- [Task requirements]
For the word "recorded", return each line of the data in which it occurs.

- [Dataset extract]
........
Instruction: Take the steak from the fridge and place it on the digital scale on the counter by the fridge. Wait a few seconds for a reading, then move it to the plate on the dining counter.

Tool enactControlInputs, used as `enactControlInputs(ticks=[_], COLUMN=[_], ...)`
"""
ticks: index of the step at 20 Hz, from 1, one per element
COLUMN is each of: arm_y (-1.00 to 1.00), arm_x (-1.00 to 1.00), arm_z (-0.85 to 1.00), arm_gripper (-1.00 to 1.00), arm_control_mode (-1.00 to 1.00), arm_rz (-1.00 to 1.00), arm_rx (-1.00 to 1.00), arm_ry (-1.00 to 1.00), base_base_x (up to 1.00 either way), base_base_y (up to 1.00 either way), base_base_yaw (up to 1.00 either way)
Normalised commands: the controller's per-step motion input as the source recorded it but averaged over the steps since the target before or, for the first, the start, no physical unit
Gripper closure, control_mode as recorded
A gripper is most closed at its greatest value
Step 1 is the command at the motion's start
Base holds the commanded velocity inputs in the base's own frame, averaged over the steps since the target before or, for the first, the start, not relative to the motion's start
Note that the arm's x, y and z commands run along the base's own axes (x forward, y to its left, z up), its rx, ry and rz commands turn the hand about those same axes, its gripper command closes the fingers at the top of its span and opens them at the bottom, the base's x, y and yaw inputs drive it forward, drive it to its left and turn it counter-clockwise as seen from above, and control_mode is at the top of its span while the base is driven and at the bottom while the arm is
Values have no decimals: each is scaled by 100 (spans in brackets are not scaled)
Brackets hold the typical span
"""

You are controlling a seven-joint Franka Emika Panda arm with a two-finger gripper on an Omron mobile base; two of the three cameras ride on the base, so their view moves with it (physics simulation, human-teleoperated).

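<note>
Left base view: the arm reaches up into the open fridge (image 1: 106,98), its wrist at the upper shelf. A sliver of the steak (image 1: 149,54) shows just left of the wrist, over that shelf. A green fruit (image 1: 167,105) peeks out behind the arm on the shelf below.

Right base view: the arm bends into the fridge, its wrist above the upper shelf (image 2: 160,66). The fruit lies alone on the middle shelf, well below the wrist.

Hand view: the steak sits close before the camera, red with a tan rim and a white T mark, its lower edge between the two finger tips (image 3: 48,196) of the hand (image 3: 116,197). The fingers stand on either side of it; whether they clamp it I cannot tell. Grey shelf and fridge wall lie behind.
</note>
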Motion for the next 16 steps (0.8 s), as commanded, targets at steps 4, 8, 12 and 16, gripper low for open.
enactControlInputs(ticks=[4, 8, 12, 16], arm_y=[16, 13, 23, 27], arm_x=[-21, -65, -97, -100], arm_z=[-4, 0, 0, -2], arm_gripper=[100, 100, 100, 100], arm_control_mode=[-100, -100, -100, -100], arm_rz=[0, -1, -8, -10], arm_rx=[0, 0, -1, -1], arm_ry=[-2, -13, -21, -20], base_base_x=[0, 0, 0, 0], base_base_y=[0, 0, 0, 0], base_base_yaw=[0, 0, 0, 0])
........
- [Response to this task]
Normalised commands: the controller's per-step motion input as the source recorded it but averaged over the steps since the target before or, for the first, the start, no physical unit
Gripper closure, control_mode as recorded

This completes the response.